TASK DIRECTIONS » A verbatim transcript of the data that follows, free of images, is the expected result.

DATASET EXTRACT »

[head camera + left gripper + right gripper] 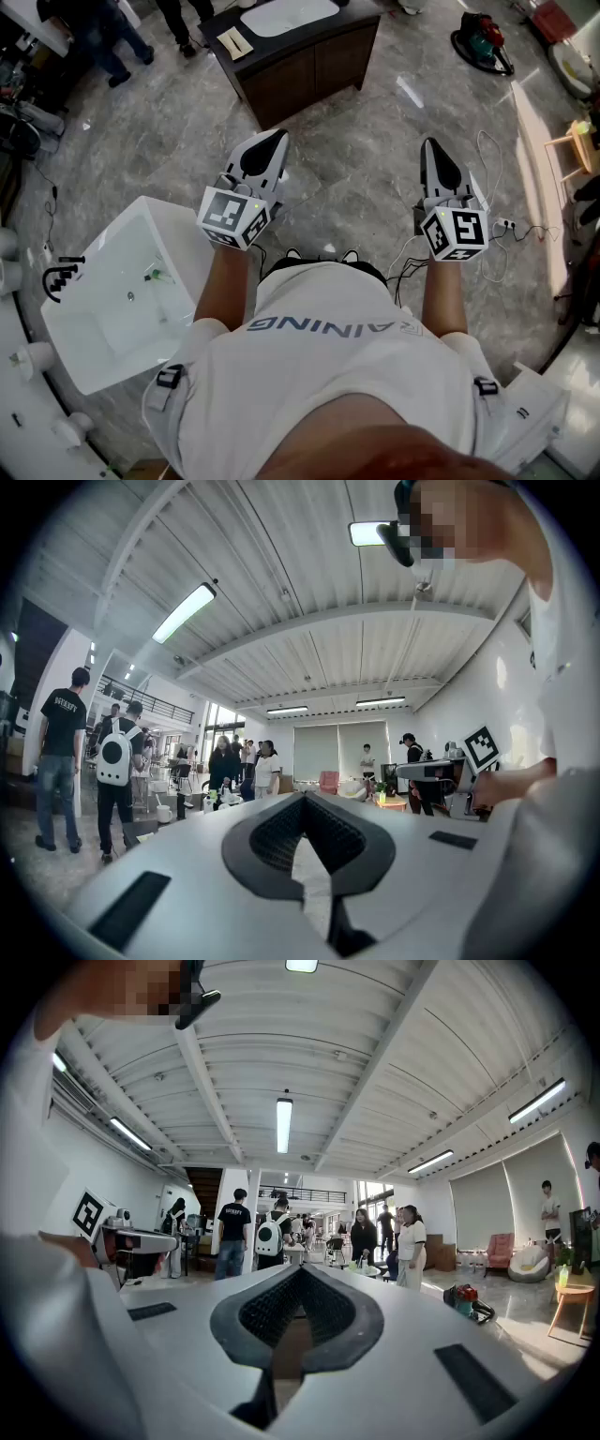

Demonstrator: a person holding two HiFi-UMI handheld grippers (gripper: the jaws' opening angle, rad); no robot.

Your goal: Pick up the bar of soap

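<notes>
Left gripper (272,141), right gripper (431,148): jaws together, empty, level over floor. Soap not made out; sink (84,347) at left. Pickup unstarted.

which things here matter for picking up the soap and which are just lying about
For the job:
- left tongs, shut, empty
- right tongs, shut, empty
- white sink, holding a small green item; whether that is soap can't be told

Lying about:
- dark cabinet
- red and green machine
- power strip
- wooden stool
</notes>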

TASK ANSWER »
[head camera + left gripper + right gripper] 

Demonstrator: a person holding two HiFi-UMI handheld grippers (gripper: the jaws' opening angle, rad); no robot.

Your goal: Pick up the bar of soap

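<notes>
Left gripper (272,141), right gripper (431,148): jaws together, empty, level over floor. Soap not made out; sink (84,347) at left. Pickup unstarted.

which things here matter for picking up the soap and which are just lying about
For the job:
- left tongs, shut, empty
- right tongs, shut, empty
- white sink, holding a small green item; whether that is soap can't be told

Lying about:
- dark cabinet
- red and green machine
- power strip
- wooden stool
</notes>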

Nothing else is part of this output.